#### Required work
Copy the data as given. No line may be skipped.

☆ ☆ ☆ ☆

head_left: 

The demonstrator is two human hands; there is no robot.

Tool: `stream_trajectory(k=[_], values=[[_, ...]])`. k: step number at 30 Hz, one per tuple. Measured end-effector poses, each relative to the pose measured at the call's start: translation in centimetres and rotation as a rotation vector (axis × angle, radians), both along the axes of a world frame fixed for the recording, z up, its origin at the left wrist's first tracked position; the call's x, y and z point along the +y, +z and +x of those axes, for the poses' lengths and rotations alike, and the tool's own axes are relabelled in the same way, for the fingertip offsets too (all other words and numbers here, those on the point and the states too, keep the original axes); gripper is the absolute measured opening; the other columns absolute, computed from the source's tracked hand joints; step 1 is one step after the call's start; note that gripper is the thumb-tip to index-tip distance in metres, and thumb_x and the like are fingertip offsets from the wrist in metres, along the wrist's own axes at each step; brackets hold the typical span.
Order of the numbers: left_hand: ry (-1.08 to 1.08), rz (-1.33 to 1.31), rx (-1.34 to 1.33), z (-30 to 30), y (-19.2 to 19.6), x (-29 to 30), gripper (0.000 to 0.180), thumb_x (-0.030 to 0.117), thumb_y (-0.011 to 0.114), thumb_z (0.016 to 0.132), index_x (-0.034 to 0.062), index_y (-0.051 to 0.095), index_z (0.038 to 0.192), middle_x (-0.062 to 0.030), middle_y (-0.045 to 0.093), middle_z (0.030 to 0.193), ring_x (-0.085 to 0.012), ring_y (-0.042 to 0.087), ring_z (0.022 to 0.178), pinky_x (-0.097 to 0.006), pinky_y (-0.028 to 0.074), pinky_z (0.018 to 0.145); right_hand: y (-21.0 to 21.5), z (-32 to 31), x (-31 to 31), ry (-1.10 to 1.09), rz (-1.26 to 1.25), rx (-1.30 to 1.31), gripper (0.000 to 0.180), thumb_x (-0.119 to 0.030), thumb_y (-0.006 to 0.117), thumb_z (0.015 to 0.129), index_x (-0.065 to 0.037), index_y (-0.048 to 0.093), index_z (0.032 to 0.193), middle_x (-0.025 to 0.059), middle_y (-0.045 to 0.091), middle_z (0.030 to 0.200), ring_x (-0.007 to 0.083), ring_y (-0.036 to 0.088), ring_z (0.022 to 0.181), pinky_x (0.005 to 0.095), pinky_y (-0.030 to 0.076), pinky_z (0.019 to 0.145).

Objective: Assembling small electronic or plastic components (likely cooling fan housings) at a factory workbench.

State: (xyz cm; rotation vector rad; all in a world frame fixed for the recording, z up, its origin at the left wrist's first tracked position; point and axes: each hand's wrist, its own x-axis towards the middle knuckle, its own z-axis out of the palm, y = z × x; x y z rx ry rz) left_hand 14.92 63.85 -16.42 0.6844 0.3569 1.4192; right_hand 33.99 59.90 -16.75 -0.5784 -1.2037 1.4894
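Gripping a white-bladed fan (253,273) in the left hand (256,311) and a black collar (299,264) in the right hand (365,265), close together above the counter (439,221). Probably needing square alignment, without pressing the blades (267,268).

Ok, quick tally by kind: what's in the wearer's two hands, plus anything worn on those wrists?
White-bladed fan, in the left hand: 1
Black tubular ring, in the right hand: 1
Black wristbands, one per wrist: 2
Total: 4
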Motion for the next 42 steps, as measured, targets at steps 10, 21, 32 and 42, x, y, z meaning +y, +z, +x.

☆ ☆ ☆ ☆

#### Reply
head_left: 

The demonstrator is two human hands; there is no robot.

Tool: `stream_trajectory(k=[_], values=[[_, ...]])`. k: step number at 30 Hz, one per tuple. Measured end-effector poses, each relative to the pose measured at the call's start: translation in centimetres and rotation as a rotation vector (axis × angle, radians), both along the axes of a world frame fixed for the recording, z up, its origin at the left wrist's first tracked position; the call's x, y and z point along the +y, +z and +x of those axes, for the poses' lengths and rotations alike, and the tool's own axes are relabelled in the same way, for the fingertip offsets too (all other words and numbers here, those on the point and the states too, keep the original axes); gripper is the absolute measured opening; the other columns absolute, computed from the source's tracked hand joints; step 1 is one step after the call's start; note that gripper is the thumb-tip to index-tip distance in metres, and thumb_x and the like are fingertip offsets from the wrist in metres, along the wrist's own axes at each step; brackets hold the typical span.
Order of the numbers: left_hand: ry (-1.08 to 1.08), rz (-1.33 to 1.31), rx (-1.34 to 1.33), z (-30 to 30), y (-19.2 to 19.6), x (-29 to 30), gripper (0.000 to 0.180), thumb_x (-0.030 to 0.117), thumb_y (-0.011 to 0.114), thumb_z (0.016 to 0.132), index_x (-0.034 to 0.062), index_y (-0.051 to 0.095), index_z (0.038 to 0.192), middle_x (-0.062 to 0.030), middle_y (-0.045 to 0.093), middle_z (0.030 to 0.193), ring_x (-0.085 to 0.012), ring_y (-0.042 to 0.087), ring_z (0.022 to 0.178), pinky_x (-0.097 to 0.006), pinky_y (-0.028 to 0.074), pinky_z (0.018 to 0.145); right_hand: y (-21.0 to 21.5), z (-32 to 31), x (-31 to 31), ry (-1.10 to 1.09), rz (-1.26 to 1.25), rx (-1.30 to 1.31), gripper (0.000 to 0.180), thumb_x (-0.119 to 0.030), thumb_y (-0.006 to 0.117), thumb_z (0.015 to 0.129), index_x (-0.065 to 0.037), index_y (-0.048 to 0.093), index_z (0.032 to 0.193), middle_x (-0.025 to 0.059), middle_y (-0.045 to 0.091), middle_z (0.030 to 0.200), ring_x (-0.007 to 0.083), ring_y (-0.036 to 0.088), ring_z (0.022 to 0.181), pinky_x (0.005 to 0.095), pinky_y (-0.030 to 0.076), pinky_z (0.019 to 0.145).

Objective: Assembling small electronic or plastic components (likely cooling fan housings) at a factory workbench.

State: (xyz cm; rotation vector rad; all in a world frame fixed for the recording, z up, its origin at the left wrist's first tracked position; point and axes: each hand's wrist, its own x-axis towards the middle knuckle, its own z-axis out of the palm, y = z × x; x y z rx ry rz) left_hand 14.92 63.85 -16.42 0.6844 0.3569 1.4192; right_hand 33.99 59.90 -16.75 -0.5784 -1.2037 1.4894
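Gripping a white-bladed fan (253,273) in the left hand (256,311) and a black collar (299,264) in the right hand (365,265), close together above the counter (439,221). Probably needing square alignment, without pressing the blades (267,268).

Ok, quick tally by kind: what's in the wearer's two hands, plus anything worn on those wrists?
White-bladed fan, in the left hand: 1
Black tubular ring, in the right hand: 1
Black wristbands, one per wrist: 2
Total: 4
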Motion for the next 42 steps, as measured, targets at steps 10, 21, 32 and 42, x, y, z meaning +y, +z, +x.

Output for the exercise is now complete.